[WHAT IS REQUIRED]
In the data that follows, count every line holding the string "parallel" and give the count alone.
Top of SUPPLIED ENTRIES
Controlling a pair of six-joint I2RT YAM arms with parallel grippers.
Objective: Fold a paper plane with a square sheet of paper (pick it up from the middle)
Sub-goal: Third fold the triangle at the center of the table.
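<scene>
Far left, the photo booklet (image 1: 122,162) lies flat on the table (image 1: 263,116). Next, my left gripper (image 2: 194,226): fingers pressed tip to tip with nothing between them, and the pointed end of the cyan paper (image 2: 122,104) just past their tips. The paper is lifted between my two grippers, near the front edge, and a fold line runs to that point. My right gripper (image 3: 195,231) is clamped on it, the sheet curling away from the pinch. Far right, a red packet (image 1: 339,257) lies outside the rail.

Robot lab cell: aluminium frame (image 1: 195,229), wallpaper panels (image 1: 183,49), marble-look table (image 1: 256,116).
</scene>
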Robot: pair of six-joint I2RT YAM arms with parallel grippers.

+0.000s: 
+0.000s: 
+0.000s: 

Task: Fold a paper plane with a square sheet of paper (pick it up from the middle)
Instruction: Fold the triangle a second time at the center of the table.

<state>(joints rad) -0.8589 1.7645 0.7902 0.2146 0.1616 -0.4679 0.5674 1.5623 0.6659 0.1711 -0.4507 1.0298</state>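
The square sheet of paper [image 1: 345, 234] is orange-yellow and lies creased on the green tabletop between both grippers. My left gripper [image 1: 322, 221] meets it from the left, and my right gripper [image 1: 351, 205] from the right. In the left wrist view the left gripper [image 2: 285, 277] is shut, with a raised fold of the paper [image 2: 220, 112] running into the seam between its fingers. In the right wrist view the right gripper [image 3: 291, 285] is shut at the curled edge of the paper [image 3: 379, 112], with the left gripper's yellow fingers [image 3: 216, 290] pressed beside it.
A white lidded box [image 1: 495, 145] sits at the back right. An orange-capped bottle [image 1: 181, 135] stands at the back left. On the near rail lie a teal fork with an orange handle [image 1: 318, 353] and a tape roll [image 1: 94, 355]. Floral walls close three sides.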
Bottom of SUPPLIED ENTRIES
[RESULT]
2